As they entered the alley, JL grew quiet and began professionally assessing the scene. The rain had washed away any obvious clues, but she steeled herself and carefully replaced Justin's head where she had found it and began taking pictures. Methos studied the scene from a distance, trying to get an idea of where Justin and his assailant had been standing. Duncan checked the rest of the building and the parking lot, looking for anything unusual or missing. When he returned to the alley, Methos was examining Justin's head and measuring the distance between it and the body. Shaking his head, Methos examined Justin's hands, looking for evidence of a struggle.
They were almost finished when a car drove up and parked behind Justin's van. Duncan saw a very tall man with graying black hair emerge from the car and stretch before he knocked at the door of the van. Duncan remembered seeing him in Joe's bar, but they'd never been introduced. JL looked up and whistled, and the man looked at her with surprise.
"You guys remember to call me Adam Pierson," Methos said quietly as the man started towards them. "I'm not ready to come out of my nice, safe closet quite yet."
Walking across the street, the man gave JL a stern look. "Don't you know I'm supposed to be invisible?" he chided her with the ease of long familiarity. "Blend right into the background? Not get whistled at by my assignment."
JL gazed up at his 6' 8" frame and laughed. "Invisible? You? Mistaken for a tree, maybe, but not invisible." Growing serious, JL glanced at the alley. The man followed her gaze, then moved past her and strode over to Justin's body. He examined it silently, careful not to disturb anything. Reaching out, he gently lifted one of Justin's hands, then came back to the others.
"This sucks," he announced. "Justin deserved to watch his twins grow up." Looking at JL, he shook his head. "Have you called Colleen?"
"Not yet. What do you make of the scene?"
The man sighed. "Not much. Cause of death is glaringly obvious, but the reason he went down without a struggle isn't."
"Are you sure he didn't fight?" JL asked.
The man nodded and walked over to the body. "Look at the mud. You can still see the impression of his knees where he knelt right there. Yet there's no sign of anyone else except for these prints, here," he continued, pointing to the ones JL had made when she had found Justin's body. "And these aren't fresh but they're more recent than Justin's." Measuring the prints against his hand, he glanced at JL's ill-fitting sweats and tapped her knee with his forefinger. "I'd say you made them when you found him."
"Impressive," Duncan said quietly from behind JL.

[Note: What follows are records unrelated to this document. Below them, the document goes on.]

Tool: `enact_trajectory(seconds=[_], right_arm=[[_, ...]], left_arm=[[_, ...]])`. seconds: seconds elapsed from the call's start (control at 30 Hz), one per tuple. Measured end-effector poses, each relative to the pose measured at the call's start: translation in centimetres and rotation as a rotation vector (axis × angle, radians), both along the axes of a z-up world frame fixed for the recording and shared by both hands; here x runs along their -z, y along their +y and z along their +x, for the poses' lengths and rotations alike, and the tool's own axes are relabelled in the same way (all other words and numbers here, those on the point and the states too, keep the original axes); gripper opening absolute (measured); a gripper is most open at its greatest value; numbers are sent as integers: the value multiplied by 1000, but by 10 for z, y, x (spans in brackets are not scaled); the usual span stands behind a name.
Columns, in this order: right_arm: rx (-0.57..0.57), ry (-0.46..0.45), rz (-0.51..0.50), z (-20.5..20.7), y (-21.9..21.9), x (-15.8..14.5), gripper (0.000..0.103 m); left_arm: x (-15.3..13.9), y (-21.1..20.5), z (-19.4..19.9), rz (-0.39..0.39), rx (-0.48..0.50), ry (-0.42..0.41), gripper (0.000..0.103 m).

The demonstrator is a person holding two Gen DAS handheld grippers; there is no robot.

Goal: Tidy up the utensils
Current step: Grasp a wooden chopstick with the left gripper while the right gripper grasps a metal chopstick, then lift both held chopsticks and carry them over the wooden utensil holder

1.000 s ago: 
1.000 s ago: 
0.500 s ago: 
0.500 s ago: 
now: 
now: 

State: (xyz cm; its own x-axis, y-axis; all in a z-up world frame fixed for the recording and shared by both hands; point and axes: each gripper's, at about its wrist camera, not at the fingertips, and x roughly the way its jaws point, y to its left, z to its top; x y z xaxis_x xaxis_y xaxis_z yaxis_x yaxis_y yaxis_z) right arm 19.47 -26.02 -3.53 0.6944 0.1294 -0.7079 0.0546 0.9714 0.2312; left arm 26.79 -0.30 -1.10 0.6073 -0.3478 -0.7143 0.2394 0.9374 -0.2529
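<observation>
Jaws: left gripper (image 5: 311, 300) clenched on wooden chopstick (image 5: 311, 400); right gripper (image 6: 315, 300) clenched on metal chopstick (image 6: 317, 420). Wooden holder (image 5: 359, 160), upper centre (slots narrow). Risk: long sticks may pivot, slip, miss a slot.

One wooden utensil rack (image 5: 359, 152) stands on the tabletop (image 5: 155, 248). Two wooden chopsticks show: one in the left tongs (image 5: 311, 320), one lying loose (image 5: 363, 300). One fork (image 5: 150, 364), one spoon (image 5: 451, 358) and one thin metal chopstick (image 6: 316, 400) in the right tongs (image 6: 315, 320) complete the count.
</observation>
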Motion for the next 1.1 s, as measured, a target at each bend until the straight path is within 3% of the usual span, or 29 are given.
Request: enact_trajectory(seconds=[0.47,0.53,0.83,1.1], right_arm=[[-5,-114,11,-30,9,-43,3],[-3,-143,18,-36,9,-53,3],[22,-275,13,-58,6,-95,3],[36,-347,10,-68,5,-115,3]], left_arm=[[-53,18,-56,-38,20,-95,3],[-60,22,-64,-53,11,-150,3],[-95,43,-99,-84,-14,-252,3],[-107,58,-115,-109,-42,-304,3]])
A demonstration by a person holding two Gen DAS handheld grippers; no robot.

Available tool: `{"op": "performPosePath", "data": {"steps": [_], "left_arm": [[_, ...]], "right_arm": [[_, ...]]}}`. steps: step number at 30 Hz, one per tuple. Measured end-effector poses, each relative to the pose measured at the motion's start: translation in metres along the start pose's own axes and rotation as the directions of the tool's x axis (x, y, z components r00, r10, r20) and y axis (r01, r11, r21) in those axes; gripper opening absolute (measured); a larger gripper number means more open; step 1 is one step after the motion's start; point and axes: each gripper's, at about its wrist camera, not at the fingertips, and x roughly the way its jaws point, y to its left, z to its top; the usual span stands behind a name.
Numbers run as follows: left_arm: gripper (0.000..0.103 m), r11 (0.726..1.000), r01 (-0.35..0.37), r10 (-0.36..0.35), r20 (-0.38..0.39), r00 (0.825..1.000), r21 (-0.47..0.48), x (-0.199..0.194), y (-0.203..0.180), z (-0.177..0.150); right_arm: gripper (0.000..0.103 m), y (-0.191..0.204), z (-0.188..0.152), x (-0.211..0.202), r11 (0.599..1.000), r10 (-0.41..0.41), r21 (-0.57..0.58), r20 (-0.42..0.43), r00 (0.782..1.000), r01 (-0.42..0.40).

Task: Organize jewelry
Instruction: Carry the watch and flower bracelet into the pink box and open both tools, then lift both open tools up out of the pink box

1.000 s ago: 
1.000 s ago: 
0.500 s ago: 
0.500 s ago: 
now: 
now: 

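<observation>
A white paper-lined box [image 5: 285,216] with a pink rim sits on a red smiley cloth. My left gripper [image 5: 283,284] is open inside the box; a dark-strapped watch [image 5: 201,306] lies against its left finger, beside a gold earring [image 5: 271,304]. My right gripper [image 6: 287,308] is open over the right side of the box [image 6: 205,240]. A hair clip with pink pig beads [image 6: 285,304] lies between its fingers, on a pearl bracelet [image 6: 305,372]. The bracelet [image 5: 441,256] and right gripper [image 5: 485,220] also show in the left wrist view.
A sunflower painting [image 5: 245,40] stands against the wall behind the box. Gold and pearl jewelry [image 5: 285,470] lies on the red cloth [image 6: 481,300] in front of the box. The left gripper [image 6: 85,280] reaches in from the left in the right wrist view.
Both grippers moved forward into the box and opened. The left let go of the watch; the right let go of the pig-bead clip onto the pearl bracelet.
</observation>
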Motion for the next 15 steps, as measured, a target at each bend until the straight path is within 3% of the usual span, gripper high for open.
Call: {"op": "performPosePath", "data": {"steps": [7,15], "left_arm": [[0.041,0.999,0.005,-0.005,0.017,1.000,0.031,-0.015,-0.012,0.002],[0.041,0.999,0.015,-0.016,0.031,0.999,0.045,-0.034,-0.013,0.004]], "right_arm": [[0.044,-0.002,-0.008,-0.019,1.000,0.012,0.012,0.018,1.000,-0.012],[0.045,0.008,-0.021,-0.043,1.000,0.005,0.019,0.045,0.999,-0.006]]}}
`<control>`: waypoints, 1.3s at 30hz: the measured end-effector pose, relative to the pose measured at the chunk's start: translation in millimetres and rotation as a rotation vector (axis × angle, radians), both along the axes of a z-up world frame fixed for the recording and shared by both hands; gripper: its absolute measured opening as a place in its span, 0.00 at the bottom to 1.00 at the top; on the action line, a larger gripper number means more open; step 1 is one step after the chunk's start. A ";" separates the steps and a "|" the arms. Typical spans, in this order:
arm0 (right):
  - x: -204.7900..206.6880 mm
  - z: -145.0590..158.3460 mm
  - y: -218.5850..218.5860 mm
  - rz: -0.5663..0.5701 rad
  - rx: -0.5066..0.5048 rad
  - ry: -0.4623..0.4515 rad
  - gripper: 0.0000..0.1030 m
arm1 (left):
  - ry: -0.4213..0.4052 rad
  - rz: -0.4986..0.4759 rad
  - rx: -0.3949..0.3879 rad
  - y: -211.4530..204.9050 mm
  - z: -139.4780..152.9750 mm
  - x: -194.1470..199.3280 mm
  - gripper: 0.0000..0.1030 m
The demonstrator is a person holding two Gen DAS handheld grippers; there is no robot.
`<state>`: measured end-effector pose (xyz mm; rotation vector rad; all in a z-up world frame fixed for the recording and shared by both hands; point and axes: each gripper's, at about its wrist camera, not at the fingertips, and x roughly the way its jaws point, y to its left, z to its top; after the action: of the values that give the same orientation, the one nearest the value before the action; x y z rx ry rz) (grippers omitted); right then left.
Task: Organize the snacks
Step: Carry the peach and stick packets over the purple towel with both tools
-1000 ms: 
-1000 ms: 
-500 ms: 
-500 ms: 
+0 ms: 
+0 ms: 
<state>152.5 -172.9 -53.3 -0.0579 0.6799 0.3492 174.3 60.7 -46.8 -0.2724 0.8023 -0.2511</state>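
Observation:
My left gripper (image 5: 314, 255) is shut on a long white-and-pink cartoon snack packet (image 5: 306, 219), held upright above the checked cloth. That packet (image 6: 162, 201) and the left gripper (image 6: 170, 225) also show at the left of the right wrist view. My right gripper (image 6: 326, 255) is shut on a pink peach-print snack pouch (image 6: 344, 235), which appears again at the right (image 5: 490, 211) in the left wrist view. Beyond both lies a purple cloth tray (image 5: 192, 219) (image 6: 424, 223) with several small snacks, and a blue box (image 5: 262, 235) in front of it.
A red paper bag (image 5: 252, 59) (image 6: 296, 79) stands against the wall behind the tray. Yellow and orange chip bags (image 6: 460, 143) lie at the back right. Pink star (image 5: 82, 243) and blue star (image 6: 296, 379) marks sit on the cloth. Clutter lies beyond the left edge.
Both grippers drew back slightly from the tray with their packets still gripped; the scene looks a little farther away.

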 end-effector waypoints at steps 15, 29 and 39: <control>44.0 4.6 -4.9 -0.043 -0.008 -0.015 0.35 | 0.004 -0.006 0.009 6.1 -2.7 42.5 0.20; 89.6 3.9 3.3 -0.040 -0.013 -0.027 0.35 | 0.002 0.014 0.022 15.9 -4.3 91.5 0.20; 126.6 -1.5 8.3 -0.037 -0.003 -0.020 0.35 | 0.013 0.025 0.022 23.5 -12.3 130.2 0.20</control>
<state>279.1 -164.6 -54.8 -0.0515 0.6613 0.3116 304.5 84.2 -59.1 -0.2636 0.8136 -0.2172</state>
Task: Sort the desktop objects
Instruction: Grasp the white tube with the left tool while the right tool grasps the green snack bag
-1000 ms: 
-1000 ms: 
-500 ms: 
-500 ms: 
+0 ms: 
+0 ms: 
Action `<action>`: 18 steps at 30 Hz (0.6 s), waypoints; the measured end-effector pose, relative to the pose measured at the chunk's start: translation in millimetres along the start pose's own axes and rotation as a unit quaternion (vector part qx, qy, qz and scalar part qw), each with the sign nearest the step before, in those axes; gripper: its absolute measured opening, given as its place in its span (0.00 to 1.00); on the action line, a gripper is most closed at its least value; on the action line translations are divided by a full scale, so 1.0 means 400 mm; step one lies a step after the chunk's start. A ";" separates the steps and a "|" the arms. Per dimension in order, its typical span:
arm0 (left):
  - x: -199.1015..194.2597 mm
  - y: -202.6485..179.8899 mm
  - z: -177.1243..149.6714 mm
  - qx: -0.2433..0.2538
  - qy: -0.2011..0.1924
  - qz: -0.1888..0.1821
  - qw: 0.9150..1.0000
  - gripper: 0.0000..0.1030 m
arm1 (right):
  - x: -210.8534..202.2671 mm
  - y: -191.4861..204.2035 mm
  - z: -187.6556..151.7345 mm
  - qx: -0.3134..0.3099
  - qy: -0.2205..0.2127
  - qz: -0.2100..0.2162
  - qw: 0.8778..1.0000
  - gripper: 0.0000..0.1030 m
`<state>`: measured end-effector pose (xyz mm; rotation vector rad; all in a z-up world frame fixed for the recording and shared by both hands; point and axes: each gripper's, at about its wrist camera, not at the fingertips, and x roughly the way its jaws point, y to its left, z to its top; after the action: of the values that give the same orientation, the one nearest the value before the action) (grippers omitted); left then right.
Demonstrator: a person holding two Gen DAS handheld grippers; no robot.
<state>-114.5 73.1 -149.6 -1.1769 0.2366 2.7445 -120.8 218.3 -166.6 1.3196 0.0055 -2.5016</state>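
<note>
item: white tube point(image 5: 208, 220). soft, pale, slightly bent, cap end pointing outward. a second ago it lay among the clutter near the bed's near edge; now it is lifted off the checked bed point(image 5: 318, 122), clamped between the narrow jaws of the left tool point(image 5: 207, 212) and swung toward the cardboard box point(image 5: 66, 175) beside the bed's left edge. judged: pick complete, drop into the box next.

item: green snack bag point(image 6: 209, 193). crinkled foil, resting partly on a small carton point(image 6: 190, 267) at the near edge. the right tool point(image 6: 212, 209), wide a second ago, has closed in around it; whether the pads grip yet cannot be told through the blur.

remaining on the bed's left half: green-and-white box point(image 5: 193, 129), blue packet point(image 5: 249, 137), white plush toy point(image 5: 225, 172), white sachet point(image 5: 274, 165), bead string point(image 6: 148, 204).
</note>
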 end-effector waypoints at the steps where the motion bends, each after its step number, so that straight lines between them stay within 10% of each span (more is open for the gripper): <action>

JL and the man both glanced at Duncan, and JL smiled. "I believe that's Duncan's subtle way of requesting an introduction," she commented. At the man's nod, JL continued. "Duncan, this is Colin Jamison, formerly of the Boston Police Department. Colin's the one who made it his personal project to get me off the streets, help me stop taking heroin, and convince me to move in with Joe. All in all, a rather minor player in my life. And, just to prove that he's a glutton for punishment, now he's my Watcher, too."
"I've seen you at Joe's," Duncan confirmed, shaking Colin's hand. "Oh, wait, I'm not supposed to admit that, am I?"
Colin smiled back. "It's OK. I'm used to being seen. That's why I Watch pip-squeak here." Ducking JL's punch, Colin winked at Duncan. "She's the only one who can successfully ignore me trailing after her. Been ignoring me since 1973, in fact."
"What now?" Duncan asked. "I assume calling the police isn't an option."
"Actually, it's our best option," Colin replied. "I know a couple of discreet people on the force. I'll call them and then go over to Colleen's."
"Do you want me to go with you?" JL asked reluctantly.
"No," Colin replied, giving JL's shoulder a squeeze. "I've had to do this before--even had psych courses in it back in Boston. You can stay here and talk to the cops with Adam. You did find the body, after all, and you need to tell them whose knee prints those are."
"Joy. What if they realize we delayed a couple of hours before calling them?" JL glanced back at Justin's body and sighed. "What if they send someone who's not discreet?"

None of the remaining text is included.